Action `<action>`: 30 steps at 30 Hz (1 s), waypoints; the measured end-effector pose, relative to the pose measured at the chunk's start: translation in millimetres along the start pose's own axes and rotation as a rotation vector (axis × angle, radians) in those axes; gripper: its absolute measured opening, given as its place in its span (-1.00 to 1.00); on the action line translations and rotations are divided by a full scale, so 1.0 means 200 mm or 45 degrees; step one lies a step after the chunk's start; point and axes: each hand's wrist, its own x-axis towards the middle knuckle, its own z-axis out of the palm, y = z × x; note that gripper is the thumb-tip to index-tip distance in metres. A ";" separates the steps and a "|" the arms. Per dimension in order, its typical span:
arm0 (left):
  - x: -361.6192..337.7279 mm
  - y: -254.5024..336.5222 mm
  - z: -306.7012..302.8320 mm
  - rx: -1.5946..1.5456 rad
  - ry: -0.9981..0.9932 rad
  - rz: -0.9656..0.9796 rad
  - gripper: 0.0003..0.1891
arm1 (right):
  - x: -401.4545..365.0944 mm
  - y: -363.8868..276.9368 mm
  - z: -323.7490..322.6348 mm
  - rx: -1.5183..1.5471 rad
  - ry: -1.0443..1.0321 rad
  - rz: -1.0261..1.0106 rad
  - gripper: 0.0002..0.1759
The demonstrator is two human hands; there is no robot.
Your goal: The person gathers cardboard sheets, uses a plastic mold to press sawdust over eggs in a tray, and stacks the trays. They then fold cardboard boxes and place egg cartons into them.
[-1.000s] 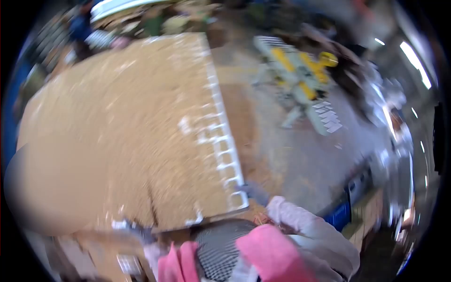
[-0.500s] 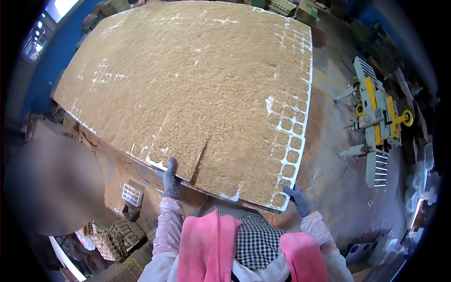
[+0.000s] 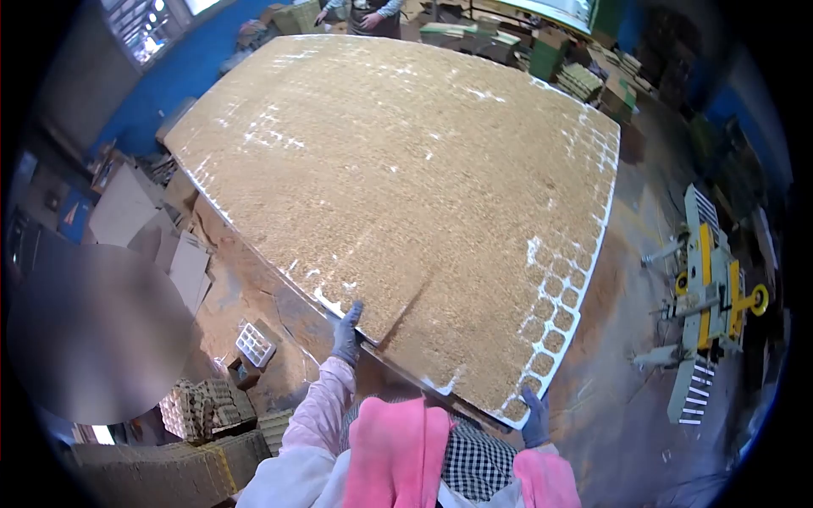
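A wide, low surface is covered with tan, loose, grain-like material, and a white grid with rounded square cells shows through along its right side. At the near edge my gloved left hand grips the white rim, thumb on top and the other fingers hidden below. My gloved right hand holds the near right corner the same way. Between the hands, a dark slanting seam runs inward from the near edge through the tan layer.
Across the surface stands another person, hands visible. A yellow-and-grey machine frame is on the floor at right. Stacked moulded trays, a small white grid piece and cardboard sheets lie at left. More stacks stand behind.
My view has tilted up and swung left, so the surface appears lower and farther right. The other person has come into view. Both my hands keep the same hold on the edge.
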 end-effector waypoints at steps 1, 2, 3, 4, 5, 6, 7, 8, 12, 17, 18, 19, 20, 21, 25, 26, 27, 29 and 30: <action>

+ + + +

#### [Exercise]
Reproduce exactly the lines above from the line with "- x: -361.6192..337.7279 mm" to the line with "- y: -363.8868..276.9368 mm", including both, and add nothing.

#### [Solved problem]
  - x: -361.6192..337.7279 mm
  - y: -254.5024..336.5222 mm
  - z: -306.7012..302.8320 mm
  - rx: -1.5946..1.5456 rad
  - ry: -0.9981..0.9932 rad
  - rz: -0.9656..0.9796 rad
  - gripper: 0.0003..0.1891
arm1 (right):
  - x: -401.4545..365.0944 mm
  - y: -363.8868..276.9368 mm

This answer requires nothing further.